The new “Little Britain”

We watched it last night; I do hope that they up the comedy ante this season.

Some of the old skits absent this time around are: the projectile-vomiting lady, the giant agent and the very tiny actor, and the shopkeeper and his wife “Margret!?, Margret???” New this time around are: an incontinent elderly woman who loses control of her bladder in a shop, and a man who sends away for a mail-order Thai bride (pictured as slim and sexy in the magazine) and who gets a rather obese lady complete with suitcase ringing his front doorbell.

Returning are: Sebastian and the Prime Minister (who needs Sebastian to destroy some evidence), Dafydd (the Only Gay in the Village, who’s put up a personal ad at the local newsagent’s), Vicki Pollard, the wheelchair-unbound man with his friend (both of whose skit-names I forget), the “We are Ladiez!” couple, one of whom discovers in Brighton that she hadn’t shaved that morning and goes to a chemist’s shop for surprising results. (I like it when these things are filmed in places I’ve been and remember well). And, of course Bubbles de Vere, who meets her ex-husband’s new wife for the first time when they show up at the spa.

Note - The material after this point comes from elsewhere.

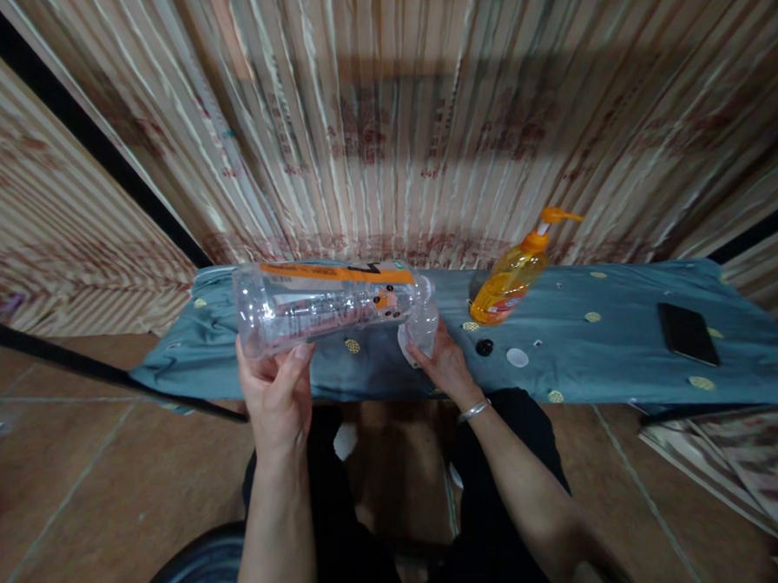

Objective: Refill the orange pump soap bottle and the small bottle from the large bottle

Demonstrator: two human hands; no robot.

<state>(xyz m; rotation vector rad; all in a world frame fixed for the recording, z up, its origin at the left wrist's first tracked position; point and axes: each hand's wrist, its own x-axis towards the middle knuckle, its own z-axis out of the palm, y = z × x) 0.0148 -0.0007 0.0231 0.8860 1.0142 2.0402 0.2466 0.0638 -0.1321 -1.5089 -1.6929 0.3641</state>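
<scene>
I hold a large clear plastic bottle (328, 305) with an orange label band sideways in front of me, above the near edge of a low surface covered by a blue-green cloth (627, 349). My left hand (275, 393) grips the bottle's base end, thumb up along its side. My right hand (440, 361), with a silver bangle at the wrist, is closed around the neck end, where something pale shows between the fingers. What that is I cannot make out.
An orange pump bottle of liquid (515, 272) stands on the cloth right of my hands. A small black cap (484, 347) and a white cap (517, 357) lie near it. A black phone (687, 333) rests farther right. Striped curtains hang behind; tiled floor lies below.
</scene>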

I think that this may be the last season, judging from some of the quality. They’re going for the belly-laughs from slapstick (watch Vicki trying to compete with a young lithe break-dancing girl; cringe as the incontenent lady pees more than an elephant all over the floor, see the Prime Minister in Sebastian’s clutches), and the new skits aren’t necessarily very funny. One of the glories of British TV humour is that, generally (with the notable exception of Absolutely Fabulous) the writers and cast of a show know when it’s time to stop and do something different.

Innovation often becomes tired after two to three seasons. One of the reasons Fawlty Towers is still endlessly rerun on all channels that can is that it was hilariously funny and didn’t wear out its welcome. Thus, we welcome it still. I hope we’ll be able to welcome Little Britain for years after it’s ended its run, and the the stars will continue to innovate in other vehicles.

One Response to “The new “Little Britain””

  1. urban_bohemian says:

    Oh dear a third season?! To the internet!! I do love Little Britain and it seems like lately David and Matt are becoming the “new” French and Saunders as far as having easily recognized catch phrases and characters, but many of my friends here are very tired of the series, perhaps because the characters are recurring instead of newer material every episode. Personally I like a running joke because it lets them put so much more into a sketch when you already know a character’s history.

    British comedy always sits very oddly over here, we love seeing people with “proper accents” get into the craziest situations, but only for so long. I think AbFab lived so long because it was women doing all the drinking, smoking and carrying on which is something you don’t have in shows here. Not to mention all the british shows we’ve copied over the many years.